When the pandemic broke out in early 2020, in the interest of safety, college campuses shut down and shifted to distance learning, resulting in requests for reimbursement of tuition and on campus housing costs, triggering large budget deficits for universities. The largest revenue source for both public and private universities is tuition, followed by student housing and dining, according to research from the Brookings Institution. Given the uncertain trajectory of COVID-19 and perhaps future life-threatening disease agents, higher education leaders are rethinking their offerings. Should they double down and invest in “Covid-proofing” campuses to support a traditional on-campus experience or should they embrace remote learning in the hopes of bridging potential looming budget deficits?
Either choice, or a hybrid approach that encompasses both on campus and remote classes, requires an analysis of cost versus return on investment. With the uncertainty around long term vaccination requirements, many universities understandably feel a sense of urgency and are anxious to implement solutions now. However, it is important to approach the current situation from a long-term perspective and look at solutions that not only provide protection for the COVID 19 pandemic, but for future infectious disease scenarios as well.
As students and parents consider future college decisions, they will want to know how their potential school of choice responded to the pandemic. What measures were put in place? Did university officials do everything they could to keep students safe? What design and engineering measures have they taken to ensure safe classroom and living environments in the future?
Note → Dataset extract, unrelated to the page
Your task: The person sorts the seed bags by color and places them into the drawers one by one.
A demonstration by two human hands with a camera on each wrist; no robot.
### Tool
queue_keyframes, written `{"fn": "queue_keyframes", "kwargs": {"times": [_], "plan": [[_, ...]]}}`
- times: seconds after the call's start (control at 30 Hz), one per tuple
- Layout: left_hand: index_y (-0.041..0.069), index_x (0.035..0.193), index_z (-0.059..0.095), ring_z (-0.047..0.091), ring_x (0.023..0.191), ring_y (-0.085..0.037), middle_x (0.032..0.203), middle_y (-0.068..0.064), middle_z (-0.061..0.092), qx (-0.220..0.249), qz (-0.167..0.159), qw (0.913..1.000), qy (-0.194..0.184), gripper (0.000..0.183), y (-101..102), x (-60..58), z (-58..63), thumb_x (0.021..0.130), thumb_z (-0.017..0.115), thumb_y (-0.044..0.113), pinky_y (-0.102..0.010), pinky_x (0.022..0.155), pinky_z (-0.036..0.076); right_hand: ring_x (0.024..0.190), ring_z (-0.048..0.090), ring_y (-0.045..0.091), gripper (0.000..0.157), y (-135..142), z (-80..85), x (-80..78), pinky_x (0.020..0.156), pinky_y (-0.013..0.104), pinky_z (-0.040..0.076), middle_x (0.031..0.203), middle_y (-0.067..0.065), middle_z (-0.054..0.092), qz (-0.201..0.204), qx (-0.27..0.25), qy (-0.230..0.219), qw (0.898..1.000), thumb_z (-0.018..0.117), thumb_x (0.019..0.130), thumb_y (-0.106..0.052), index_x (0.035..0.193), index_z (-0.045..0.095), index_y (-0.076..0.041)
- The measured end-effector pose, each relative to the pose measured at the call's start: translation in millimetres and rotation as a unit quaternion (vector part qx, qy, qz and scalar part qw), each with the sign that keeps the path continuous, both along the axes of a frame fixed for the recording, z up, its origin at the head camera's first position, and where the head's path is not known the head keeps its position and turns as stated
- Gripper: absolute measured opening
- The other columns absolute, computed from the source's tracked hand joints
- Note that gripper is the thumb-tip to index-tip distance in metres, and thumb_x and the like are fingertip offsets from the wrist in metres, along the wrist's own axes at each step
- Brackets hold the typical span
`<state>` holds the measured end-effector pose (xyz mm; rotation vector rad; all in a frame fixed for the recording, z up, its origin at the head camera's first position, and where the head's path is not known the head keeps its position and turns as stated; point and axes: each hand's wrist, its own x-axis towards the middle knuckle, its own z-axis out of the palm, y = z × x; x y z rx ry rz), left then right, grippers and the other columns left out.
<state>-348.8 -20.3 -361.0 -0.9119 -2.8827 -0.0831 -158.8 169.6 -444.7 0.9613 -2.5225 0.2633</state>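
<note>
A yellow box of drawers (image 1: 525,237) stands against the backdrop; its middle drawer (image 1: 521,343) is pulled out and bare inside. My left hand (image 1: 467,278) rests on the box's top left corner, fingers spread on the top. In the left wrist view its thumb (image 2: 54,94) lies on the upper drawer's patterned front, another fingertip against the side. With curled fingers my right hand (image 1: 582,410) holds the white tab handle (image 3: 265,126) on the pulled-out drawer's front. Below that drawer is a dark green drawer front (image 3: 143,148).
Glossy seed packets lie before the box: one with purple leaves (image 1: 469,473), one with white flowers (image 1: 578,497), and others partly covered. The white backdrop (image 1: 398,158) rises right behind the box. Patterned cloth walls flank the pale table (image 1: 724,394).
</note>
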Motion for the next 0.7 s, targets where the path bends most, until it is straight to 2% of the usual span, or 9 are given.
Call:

It becomes a matter of perception, because while social distancing and mask measures are very visible, many mitigating measures are engineering based and focus on increasing air exchanges and filtration methodologies, which are, for the most part, invisible to the public.
Short- vs Long-Term Solutions
Many higher education leaders are still trying to decide whether it is best to make long-term minor changes to their operations such as increasing cleaning protocols, limiting the number of faculty, staff and students in buildings, and installing permanent protective plastic screens in classrooms. Alternatively, they’re considering whether to rethink their entire approach and take a more holistic and impactful strategy that rethinks how they design, build, and occupy their buildings. Investing in architectural and mechanical engineering solutions to future proof buildings can be costly. Just because a new technology is available, it may not be the most effective solution. That is why it is important to look at cost/benefit scenarios of different solutions that analyze how many students and staff you can accommodate in a specific space, (i.e., classrooms, lecture halls, residence halls, dining facilities) with the cost of the mechanical and HVAC systems and architectural design features to ensure their safety.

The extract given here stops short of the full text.